(EXERCISE BRIEF): Transcribe each line of the material exactly as it stands.

..............................

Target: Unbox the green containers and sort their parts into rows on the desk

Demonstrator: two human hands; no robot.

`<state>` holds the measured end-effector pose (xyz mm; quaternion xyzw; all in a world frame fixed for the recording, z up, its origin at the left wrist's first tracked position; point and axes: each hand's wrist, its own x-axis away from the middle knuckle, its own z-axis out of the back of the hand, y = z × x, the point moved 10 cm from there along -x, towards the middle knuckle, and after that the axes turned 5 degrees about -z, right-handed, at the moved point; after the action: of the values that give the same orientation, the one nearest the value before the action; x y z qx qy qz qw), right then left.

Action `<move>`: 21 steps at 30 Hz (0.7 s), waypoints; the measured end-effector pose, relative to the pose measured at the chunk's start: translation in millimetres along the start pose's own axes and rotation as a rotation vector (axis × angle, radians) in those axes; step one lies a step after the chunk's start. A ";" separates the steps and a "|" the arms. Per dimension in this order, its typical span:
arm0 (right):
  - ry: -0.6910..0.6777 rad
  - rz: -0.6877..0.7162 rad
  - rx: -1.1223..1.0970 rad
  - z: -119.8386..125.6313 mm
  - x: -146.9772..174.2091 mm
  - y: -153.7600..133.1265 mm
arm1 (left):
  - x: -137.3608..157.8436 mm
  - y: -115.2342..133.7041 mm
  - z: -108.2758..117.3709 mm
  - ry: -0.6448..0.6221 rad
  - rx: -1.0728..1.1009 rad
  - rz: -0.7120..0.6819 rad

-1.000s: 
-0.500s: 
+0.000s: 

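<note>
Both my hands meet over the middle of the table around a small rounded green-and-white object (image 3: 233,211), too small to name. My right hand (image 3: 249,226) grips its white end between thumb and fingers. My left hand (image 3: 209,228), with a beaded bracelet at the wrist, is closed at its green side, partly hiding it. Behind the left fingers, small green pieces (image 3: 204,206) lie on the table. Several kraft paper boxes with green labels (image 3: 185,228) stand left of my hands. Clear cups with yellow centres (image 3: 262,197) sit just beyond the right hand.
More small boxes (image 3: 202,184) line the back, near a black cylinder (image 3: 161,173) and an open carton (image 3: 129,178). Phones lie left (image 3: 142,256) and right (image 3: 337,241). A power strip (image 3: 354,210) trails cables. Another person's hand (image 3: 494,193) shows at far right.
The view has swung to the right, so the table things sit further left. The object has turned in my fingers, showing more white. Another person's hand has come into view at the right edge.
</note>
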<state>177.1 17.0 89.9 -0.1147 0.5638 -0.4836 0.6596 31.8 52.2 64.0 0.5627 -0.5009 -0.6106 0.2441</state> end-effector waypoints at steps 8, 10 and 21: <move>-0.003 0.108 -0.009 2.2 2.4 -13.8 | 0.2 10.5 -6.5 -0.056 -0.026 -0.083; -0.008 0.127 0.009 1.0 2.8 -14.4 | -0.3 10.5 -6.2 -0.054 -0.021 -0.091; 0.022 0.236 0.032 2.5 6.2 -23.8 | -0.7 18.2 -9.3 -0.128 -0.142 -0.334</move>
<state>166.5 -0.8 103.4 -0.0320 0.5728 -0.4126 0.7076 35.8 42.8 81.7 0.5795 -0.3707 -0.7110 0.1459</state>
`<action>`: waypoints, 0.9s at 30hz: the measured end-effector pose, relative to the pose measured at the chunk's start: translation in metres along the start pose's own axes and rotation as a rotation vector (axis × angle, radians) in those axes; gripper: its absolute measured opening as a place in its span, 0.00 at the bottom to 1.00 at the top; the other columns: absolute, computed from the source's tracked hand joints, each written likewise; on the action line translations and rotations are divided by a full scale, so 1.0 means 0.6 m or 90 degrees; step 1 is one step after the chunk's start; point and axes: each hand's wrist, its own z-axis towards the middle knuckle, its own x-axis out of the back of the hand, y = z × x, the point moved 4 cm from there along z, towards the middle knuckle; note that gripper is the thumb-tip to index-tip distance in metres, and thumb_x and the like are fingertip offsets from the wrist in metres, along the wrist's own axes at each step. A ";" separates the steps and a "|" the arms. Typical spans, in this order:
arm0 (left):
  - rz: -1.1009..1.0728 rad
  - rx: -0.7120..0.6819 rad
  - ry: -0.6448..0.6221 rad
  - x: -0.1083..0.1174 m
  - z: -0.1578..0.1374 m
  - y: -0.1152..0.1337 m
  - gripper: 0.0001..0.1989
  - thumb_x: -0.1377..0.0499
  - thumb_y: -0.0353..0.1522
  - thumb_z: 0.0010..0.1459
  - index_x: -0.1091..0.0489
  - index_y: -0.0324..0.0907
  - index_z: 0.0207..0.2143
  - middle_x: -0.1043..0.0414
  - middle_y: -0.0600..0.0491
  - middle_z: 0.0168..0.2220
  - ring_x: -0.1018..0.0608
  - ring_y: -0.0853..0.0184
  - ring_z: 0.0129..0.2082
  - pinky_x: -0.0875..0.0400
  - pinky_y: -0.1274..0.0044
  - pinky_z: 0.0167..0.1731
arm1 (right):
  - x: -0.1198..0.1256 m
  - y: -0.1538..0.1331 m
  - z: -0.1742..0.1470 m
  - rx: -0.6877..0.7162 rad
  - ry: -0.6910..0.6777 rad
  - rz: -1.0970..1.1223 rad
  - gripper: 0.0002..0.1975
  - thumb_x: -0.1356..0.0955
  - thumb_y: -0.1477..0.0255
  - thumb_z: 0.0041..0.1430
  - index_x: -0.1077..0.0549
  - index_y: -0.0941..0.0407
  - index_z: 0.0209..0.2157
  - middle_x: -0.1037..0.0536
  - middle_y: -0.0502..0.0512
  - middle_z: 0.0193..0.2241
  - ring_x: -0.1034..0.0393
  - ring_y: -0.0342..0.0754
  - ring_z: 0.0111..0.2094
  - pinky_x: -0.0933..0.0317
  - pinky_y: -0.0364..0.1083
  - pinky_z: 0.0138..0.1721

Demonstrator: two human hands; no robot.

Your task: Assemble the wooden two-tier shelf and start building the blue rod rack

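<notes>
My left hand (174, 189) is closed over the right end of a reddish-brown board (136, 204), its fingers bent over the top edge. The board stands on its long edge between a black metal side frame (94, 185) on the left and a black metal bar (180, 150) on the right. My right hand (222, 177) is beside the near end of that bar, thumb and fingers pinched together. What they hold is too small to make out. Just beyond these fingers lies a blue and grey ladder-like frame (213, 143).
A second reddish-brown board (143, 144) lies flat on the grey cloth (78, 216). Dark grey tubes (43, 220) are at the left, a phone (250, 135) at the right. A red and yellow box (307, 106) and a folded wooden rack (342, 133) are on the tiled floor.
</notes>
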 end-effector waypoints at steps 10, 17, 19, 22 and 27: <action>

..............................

(SOLUTION FOR THIS EXERCISE):
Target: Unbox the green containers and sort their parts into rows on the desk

Demonstrator: two human hands; no robot.

`<state>` holds the measured end-effector pose (xyz mm; quaternion xyzw; all in a world frame fixed for the recording, z up, its origin at the left wrist's first tracked position; point and axes: each hand's wrist, its own x-axis away from the middle knuckle, its own z-axis out of the back of the hand, y = z × x, the point moved 10 cm from there along -x, towards the middle knuckle, and after that the axes turned 5 degrees about -z, right-handed, at the moved point; after the action: of the values that give the same orientation, the one nearest the value before the action; x y z qx qy qz qw), right then left.

Action `<move>`: 21 steps at 30 Hz (0.7 s), waypoints; the measured end-effector pose, relative to the pose measured at the chunk's start: translation in millimetres along the start pose's own axes and rotation as a rotation vector (axis × angle, radians) in those axes; step one lies a step after the chunk's start. A ";" separates the steps and a "|" the arms. Per dimension in this order, its typical span:
arm0 (right):
  - ry: -0.6910..0.6777 rad
  - rz: -0.6877..0.7162 rad
  - rx: -1.1223..1.0970 rad
  - z: -119.8386..125.6313 mm
  - x: -146.9772..174.2091 mm
  - y: -153.7600..133.1265 mm
arm1 (left):
  - x: -137.3608..157.8436 mm
  - y: -115.2342..133.7041 mm
  - z: -108.2758..117.3709 mm
  - ry: -0.6448..0.6221 rad
  - rx: -1.0728..1.1009 rad
  - rz: -0.7120..0.6819 rad

-1.000s: 
-0.500s: 
+0.000s: 

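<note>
Both my hands meet over the middle of the table around a small rounded green-and-white object (image 3: 233,211), too small to name. My right hand (image 3: 249,226) grips its white end between thumb and fingers. My left hand (image 3: 209,228), with a beaded bracelet at the wrist, is closed at its green side, partly hiding it. Behind the left fingers, small green pieces (image 3: 204,206) lie on the table. Several kraft paper boxes with green labels (image 3: 185,228) stand left of my hands. Clear cups with yellow centres (image 3: 262,197) sit just beyond the right hand.
More small boxes (image 3: 202,184) line the back, near a black cylinder (image 3: 161,173) and an open carton (image 3: 129,178). Phones lie left (image 3: 142,256) and right (image 3: 337,241). A power strip (image 3: 354,210) trails cables. Another person's hand (image 3: 494,193) shows at far right.
The view has swung to the right, so the table things sit further left. The object has turned in my fingers, showing more white. Another person's hand has come into view at the right edge.
</note>
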<state>177.1 17.0 89.9 -0.1147 0.5638 -0.4836 0.6596 31.8 52.2 64.0 0.5627 -0.5009 -0.6106 0.2441</state> end-effector waypoints at steps 8, 10 and 21: <move>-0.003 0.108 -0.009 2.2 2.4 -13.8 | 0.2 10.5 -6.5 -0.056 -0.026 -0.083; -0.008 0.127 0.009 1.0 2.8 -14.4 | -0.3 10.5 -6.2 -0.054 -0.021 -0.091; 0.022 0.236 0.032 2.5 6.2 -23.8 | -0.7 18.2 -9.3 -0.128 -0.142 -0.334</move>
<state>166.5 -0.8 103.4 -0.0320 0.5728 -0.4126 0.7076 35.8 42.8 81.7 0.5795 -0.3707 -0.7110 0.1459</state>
`<action>`: waypoints, 0.9s at 30hz: the measured end-effector pose, relative to the pose measured at the chunk's start: translation in metres along the start pose's own axes and rotation as a rotation vector (axis × angle, radians) in those axes; gripper: its absolute measured opening as a place in its span, 0.00 at the bottom to 1.00 at the top; the other columns: absolute, computed from the source's tracked hand joints, each written likewise; on the action line translations and rotations are divided by a full scale, so 1.0 means 0.6 m or 90 degrees; step 1 is one step after the chunk's start; point and axes: each hand's wrist, its own z-axis towards the middle knuckle, its own x-axis out of the back of the hand, y = z × x, the point moved 4 cm from there along z, towards the middle knuckle; note that gripper is the thumb-tip to index-tip distance in metres, and thumb_x and the like are fingertip offsets from the wrist in metres, along the wrist's own axes at each step. A ";" separates the steps and a "|" the arms. Typical spans, in this order:
arm0 (left):
  - rz: -1.1009..1.0728 rad
  - rx: -0.7120..0.6819 rad
  - ry: -0.6448..0.6221 rad
  - x: -0.1083..0.1174 m
  - z: -0.1578..0.1374 m
  - y: -0.1152..0.1337 m
  - gripper: 0.0001..0.1989
  - thumb_x: -0.1377..0.0499
  - thumb_y: -0.0353..0.1522
  - thumb_z: 0.0010..0.1459
  - index_x: -0.1091..0.0489
  - index_y: -0.0324..0.0907
  - index_z: 0.0207..0.2143
  - middle_x: -0.1043..0.0414
  - middle_y: -0.0600..0.0491
  - middle_z: 0.0168..0.2220
  - ring_x: -0.1018..0.0608
  - ring_y: -0.0853..0.0184
  - ring_z: 0.0129..0.2082
  - pinky_x: -0.0875..0.0400
  - pinky_y: -0.1274..0.0044
  - pinky_z: 0.0167..0.1731
arm1 (right):
  - x: -0.1198..0.1256 m
  - y: -0.1538..0.1331 m
  - z: -0.1742..0.1470 m
  - rx: -0.6877..0.7162 rad
  - ry: -0.6910..0.6777 rad
  - rz: -1.0970..1.1223 rad
  - gripper: 0.0002..0.1975
  - thumb_x: -0.1356..0.0955
  - thumb_y: -0.1477..0.0255
  - thumb_z: 0.0041..0.1430
  - index_x: -0.1077..0.0549
  - index_y: -0.0941..0.0407
  - index_z: 0.0209..0.2157
  - middle_x: -0.1037..0.0536
  - middle_y: -0.0502..0.0512
  - middle_z: 0.0193..0.2241
  - ring_x: -0.1034..0.0393
  - ring_y: -0.0342..0.0754
  - ring_z: 0.0111..0.2094
  - pinky_x: -0.0933..0.0317
  - pinky_y: -0.0364..0.1083
  - pinky_z: 0.0138..0.1721

Demonstrator: two human hands; no robot.

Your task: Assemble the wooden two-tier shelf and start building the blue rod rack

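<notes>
My left hand (174, 189) is closed over the right end of a reddish-brown board (136, 204), its fingers bent over the top edge. The board stands on its long edge between a black metal side frame (94, 185) on the left and a black metal bar (180, 150) on the right. My right hand (222, 177) is beside the near end of that bar, thumb and fingers pinched together. What they hold is too small to make out. Just beyond these fingers lies a blue and grey ladder-like frame (213, 143).
A second reddish-brown board (143, 144) lies flat on the grey cloth (78, 216). Dark grey tubes (43, 220) are at the left, a phone (250, 135) at the right. A red and yellow box (307, 106) and a folded wooden rack (342, 133) are on the tiled floor.
</notes>
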 end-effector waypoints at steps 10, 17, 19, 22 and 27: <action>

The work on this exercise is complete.